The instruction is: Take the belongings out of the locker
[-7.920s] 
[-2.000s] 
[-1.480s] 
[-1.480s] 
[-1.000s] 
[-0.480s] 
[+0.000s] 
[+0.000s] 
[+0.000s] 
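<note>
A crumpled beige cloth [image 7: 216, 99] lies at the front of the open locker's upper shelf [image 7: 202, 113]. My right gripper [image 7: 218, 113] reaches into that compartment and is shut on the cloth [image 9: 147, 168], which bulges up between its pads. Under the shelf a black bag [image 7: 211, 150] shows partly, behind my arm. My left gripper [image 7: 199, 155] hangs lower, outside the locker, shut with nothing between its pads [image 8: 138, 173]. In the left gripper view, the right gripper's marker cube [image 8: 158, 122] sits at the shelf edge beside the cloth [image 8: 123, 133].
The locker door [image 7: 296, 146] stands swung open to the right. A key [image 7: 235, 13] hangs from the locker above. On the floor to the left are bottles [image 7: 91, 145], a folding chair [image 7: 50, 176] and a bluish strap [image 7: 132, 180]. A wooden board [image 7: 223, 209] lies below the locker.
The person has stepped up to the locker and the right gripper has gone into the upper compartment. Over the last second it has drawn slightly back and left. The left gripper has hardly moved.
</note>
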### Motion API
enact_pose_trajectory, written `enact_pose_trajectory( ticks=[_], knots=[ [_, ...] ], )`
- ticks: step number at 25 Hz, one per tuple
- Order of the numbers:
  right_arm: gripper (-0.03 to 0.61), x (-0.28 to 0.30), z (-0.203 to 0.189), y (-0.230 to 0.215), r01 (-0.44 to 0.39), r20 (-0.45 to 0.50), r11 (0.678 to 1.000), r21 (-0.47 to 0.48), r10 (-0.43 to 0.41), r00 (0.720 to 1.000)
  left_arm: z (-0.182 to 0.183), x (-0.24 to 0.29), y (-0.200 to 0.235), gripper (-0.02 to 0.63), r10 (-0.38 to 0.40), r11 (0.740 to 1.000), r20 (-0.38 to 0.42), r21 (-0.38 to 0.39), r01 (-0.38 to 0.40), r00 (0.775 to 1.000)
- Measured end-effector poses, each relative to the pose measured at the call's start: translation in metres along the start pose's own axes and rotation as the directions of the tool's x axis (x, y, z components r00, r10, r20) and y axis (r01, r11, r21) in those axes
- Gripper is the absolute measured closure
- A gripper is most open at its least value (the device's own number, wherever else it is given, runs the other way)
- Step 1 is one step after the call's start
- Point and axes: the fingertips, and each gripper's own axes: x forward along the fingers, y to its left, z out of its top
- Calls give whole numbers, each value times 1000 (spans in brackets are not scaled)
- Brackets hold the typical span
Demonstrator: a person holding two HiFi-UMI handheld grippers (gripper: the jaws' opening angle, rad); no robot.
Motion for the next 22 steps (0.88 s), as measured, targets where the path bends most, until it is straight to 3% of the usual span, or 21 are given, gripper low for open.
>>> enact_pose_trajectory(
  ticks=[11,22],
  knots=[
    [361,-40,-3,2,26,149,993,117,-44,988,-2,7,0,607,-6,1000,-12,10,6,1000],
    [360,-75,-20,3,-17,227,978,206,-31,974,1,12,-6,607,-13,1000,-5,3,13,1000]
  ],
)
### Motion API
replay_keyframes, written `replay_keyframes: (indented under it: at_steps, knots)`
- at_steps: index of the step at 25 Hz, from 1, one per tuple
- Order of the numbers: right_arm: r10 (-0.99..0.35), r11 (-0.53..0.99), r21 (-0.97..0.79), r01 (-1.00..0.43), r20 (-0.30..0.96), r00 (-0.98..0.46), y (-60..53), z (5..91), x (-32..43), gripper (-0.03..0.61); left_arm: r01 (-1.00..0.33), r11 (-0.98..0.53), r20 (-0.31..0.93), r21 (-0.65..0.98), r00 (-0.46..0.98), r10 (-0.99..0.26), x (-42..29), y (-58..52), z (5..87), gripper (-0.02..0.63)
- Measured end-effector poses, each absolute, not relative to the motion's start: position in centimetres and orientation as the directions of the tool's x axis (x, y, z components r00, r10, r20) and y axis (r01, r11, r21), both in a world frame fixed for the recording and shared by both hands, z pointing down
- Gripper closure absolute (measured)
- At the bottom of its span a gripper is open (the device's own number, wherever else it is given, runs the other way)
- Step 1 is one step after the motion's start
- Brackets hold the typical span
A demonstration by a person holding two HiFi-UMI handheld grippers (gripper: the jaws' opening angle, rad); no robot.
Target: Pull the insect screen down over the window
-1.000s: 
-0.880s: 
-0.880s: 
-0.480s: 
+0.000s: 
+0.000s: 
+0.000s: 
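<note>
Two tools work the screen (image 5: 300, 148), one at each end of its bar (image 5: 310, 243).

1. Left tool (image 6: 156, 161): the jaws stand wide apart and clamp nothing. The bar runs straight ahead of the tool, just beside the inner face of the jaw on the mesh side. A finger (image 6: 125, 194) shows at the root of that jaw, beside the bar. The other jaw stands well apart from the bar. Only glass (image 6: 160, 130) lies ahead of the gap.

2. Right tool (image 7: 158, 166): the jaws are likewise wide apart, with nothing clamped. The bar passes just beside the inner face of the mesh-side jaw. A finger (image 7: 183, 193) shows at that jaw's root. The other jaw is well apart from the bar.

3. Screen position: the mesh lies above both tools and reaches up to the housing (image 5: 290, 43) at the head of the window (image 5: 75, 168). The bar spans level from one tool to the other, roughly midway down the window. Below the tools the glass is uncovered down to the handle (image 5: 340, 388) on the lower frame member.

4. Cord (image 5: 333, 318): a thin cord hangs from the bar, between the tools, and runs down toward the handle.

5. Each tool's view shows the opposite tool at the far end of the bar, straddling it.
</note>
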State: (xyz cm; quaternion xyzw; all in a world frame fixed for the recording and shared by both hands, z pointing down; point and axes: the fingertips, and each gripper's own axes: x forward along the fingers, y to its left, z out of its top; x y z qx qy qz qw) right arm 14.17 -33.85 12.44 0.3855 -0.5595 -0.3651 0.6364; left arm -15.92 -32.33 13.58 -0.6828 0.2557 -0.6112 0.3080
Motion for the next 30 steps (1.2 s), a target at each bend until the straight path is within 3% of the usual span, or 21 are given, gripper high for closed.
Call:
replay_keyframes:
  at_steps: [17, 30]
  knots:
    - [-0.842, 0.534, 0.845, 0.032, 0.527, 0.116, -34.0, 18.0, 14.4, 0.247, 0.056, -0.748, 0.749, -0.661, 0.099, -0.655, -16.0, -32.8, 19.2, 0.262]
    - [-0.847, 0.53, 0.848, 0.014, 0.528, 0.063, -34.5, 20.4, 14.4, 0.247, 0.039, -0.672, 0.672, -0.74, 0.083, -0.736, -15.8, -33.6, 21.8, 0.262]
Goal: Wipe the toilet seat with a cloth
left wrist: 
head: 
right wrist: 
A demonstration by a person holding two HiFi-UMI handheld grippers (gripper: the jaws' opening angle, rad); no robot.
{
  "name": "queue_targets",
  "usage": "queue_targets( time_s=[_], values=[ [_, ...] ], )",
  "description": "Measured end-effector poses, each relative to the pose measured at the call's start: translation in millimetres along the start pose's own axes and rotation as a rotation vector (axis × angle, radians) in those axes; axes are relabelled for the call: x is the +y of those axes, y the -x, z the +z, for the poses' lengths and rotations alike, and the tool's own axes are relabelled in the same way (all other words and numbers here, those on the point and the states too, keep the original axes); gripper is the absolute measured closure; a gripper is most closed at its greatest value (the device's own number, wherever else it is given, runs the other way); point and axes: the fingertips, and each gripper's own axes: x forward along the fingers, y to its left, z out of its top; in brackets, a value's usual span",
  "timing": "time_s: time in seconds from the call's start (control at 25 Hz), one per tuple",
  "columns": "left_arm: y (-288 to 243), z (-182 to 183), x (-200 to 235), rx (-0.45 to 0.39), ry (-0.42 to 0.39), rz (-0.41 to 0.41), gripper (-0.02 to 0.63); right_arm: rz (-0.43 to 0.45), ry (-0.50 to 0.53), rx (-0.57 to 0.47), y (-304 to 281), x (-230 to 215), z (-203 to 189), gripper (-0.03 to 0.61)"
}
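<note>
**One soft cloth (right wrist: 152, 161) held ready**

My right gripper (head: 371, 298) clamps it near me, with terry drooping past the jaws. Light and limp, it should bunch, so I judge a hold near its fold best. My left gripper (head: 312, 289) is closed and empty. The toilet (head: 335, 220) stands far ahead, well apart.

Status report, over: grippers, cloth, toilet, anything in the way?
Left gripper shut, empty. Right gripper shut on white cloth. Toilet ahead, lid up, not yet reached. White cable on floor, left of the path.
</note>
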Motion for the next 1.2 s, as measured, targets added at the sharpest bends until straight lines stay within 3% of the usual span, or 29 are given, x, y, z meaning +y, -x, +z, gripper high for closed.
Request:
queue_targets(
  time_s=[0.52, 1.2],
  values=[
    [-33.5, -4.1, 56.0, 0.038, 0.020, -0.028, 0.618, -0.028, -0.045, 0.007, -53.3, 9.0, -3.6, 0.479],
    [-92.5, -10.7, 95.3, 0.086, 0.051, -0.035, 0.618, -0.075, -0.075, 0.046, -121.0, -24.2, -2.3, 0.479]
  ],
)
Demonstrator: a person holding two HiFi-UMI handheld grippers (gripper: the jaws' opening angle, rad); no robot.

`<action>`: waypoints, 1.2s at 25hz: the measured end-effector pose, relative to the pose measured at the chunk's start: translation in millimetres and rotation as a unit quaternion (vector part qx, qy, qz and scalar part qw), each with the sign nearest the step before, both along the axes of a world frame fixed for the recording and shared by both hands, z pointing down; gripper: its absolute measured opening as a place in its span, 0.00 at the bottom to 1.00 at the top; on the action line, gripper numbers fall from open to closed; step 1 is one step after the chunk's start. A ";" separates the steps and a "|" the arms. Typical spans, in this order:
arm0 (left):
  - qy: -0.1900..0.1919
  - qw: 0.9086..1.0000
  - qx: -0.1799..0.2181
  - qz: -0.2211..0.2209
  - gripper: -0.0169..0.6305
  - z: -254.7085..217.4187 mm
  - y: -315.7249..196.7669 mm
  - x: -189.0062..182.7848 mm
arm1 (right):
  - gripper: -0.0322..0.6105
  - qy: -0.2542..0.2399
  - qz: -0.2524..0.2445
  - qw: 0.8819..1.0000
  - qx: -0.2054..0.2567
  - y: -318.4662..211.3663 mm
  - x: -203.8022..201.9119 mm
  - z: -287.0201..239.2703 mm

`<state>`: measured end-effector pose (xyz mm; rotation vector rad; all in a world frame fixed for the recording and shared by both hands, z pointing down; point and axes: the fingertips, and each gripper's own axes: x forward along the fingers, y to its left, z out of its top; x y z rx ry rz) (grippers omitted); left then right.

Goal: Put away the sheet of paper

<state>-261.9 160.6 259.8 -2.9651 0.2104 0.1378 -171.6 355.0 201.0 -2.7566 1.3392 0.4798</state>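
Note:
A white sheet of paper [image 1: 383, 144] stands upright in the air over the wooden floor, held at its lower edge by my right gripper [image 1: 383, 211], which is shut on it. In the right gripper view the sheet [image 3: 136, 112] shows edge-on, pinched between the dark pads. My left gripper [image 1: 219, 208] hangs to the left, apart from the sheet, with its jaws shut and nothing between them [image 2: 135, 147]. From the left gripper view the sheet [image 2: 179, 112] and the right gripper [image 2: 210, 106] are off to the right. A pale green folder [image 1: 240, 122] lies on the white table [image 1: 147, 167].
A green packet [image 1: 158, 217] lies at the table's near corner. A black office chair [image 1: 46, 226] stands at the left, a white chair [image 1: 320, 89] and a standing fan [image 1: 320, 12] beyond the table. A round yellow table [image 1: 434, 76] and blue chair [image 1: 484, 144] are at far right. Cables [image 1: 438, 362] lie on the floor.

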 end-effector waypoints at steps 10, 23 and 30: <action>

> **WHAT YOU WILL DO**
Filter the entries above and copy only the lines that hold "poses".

> **SOLUTION**
- Measured end-effector poses, each relative to the pose measured at the call's start: translation in metres along the start pose's own axes and rotation as the directions of the tool's x axis (x, y, z components r00, r10, r20) and y axis (r01, r11, r21) in those axes
- Measured end-effector poses, each absolute, not relative to the motion's start: position in centimetres and orientation as the directions of the tool's x axis (x, y, z components r00, r10, r20) and y axis (r01, r11, r21), both in a world frame fixed for the recording and shared by both hands, z pointing down
  "description": "Measured end-effector poses, each relative to the pose measured at the call's start: translation in millimetres along the start pose's own axes and rotation as a rotation vector (axis × angle, radians) in those axes; axes are relabelled for the call: x is the +y of those axes, y the -x, z the +z, for the poses' lengths and rotations alike, and the tool's own axes are relabelled in the same way (all other words and numbers here, those on the point and the states too, keep the original axes); gripper is the absolute measured closure; a gripper is most closed at its greatest value (the device's own number, wherever else it is given, runs the other way); point and axes: the fingertips, and each gripper's own axes: x forward along the fingers, y to its left, z out of its top; in brackets, a value's usual span",

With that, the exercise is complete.